Les espoirs de printemps, comme les mois d’avril
Ne tiennent bien souvent, pas plus qu’à un seul fil
Ils naissent un matin, d’un soleil chaleureux
Meurent le lendemain, sous des flocons neigeux.
Les espoirs de printemps sont des fleurs bien farouches
Comme sont les crocus, qui naissent sous les couches
De neige encore là, qui s’attardent sur l’herbe
Qui pousse malgré tout, sous ces dessus imberbes.

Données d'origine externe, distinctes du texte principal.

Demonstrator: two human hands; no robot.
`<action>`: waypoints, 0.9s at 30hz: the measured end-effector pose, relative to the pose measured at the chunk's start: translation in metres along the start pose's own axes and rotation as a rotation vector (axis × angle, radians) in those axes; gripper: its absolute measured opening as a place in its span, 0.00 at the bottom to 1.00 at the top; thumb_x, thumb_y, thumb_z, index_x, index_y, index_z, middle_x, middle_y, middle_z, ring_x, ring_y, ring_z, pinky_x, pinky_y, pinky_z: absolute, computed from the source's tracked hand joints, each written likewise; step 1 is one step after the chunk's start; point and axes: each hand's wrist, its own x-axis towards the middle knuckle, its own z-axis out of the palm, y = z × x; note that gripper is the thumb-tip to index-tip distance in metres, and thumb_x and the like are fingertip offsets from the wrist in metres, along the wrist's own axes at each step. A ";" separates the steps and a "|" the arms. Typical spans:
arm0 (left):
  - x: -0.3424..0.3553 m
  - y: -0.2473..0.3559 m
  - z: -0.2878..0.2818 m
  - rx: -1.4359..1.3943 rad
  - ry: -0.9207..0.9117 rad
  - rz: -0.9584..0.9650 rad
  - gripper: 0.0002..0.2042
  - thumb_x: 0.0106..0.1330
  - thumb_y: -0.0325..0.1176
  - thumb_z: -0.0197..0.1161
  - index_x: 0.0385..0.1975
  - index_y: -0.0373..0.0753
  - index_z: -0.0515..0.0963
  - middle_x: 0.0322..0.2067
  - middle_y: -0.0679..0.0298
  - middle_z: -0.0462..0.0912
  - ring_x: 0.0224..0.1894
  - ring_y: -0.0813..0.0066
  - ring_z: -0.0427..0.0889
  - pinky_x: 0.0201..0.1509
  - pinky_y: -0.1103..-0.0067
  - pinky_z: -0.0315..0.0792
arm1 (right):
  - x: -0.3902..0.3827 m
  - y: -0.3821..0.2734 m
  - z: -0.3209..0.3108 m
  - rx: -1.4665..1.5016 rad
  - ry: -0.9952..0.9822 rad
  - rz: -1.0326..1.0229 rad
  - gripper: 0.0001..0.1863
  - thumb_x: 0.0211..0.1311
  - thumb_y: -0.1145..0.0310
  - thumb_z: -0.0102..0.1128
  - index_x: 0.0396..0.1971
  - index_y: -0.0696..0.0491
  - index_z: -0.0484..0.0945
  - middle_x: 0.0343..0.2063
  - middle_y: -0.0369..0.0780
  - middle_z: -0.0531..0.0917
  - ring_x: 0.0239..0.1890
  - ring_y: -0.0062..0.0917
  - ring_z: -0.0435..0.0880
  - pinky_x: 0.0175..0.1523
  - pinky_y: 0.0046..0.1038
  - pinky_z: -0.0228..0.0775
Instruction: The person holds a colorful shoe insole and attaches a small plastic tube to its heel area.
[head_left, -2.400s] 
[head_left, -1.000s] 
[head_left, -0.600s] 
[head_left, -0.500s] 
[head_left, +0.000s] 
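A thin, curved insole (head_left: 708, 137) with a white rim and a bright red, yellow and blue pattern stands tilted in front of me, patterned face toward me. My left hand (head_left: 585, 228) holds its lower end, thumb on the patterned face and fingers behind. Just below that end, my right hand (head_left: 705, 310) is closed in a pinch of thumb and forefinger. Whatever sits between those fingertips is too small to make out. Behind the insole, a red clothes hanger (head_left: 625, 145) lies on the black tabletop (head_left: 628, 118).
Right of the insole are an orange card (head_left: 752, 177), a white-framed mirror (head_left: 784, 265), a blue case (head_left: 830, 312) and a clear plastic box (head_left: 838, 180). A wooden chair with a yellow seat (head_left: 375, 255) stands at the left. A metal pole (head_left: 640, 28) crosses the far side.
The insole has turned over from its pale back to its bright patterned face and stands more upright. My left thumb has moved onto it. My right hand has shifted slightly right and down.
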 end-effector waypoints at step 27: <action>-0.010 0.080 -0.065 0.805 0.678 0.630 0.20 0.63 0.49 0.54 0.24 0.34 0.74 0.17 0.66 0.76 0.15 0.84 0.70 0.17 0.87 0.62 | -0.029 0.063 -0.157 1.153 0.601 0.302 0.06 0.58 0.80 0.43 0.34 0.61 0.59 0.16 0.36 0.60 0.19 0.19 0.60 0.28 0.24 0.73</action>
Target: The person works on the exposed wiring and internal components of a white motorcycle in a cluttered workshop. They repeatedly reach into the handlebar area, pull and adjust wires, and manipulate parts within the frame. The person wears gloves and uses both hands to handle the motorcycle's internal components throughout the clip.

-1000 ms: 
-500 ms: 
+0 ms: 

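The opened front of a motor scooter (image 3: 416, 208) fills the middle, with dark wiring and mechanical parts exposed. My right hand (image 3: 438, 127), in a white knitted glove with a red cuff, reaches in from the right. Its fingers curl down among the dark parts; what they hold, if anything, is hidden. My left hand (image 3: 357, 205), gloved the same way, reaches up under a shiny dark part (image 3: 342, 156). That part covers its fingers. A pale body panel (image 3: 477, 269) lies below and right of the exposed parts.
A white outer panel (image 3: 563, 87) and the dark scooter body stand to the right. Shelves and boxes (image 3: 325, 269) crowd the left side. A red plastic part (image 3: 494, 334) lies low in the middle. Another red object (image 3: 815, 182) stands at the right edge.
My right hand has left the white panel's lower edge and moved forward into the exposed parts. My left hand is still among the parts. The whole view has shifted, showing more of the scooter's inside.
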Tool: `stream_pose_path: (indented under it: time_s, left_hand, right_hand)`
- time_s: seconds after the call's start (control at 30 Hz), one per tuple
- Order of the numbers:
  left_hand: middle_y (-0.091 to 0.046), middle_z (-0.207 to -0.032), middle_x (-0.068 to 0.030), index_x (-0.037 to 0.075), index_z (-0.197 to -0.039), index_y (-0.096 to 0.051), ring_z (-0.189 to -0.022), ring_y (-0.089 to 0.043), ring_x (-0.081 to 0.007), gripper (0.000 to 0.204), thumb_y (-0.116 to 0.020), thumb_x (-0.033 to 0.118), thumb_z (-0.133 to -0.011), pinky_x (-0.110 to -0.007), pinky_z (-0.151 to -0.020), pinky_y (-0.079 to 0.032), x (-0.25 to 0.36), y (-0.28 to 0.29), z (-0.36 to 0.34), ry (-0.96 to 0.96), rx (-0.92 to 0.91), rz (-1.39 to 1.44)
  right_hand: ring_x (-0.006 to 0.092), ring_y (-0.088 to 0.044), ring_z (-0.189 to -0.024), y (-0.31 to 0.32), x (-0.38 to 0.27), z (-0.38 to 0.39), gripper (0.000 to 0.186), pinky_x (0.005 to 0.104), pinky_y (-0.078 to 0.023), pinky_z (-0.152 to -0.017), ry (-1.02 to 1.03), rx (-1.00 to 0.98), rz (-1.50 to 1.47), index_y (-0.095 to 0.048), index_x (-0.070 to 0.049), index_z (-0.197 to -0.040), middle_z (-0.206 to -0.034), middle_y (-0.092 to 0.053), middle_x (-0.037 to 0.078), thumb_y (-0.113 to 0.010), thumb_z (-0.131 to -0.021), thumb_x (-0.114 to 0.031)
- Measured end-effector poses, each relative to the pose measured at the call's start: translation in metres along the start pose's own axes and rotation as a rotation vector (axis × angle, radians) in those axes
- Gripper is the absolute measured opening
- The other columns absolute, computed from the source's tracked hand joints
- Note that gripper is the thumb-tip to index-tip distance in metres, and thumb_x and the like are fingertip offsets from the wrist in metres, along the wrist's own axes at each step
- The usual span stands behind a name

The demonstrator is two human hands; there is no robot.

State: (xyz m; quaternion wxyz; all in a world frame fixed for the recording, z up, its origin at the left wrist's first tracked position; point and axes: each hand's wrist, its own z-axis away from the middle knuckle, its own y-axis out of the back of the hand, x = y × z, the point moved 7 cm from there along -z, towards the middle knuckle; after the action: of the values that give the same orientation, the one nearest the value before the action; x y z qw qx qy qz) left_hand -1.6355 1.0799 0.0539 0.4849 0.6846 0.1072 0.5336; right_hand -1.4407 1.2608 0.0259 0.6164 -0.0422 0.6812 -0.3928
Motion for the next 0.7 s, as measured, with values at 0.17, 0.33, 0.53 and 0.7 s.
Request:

Les espoirs de printemps couvent en dedans de nous
Lorsqu’enfin le beau temps, montre un peu son cou
Mais ils ne sont comblés, quand les dernières chutes
De neige tardives, les éloignent du but.
Les espoirs de printemps jamais ne s’accommodent
Des pelisses fourrées, encore hors des commodes
Du gros poêle qui ronfle, en dévorant ses bûches 
De l’hiver qui nous tend, ses dernières embûches.
Les espoirs de printemps, sont pourtant très tenaces
Ils savent que bientôt, l’hiver cède la place
Que les fleurs seront là, et que l’on chantera
En oubliant bien vite, de l’hiver les frimas.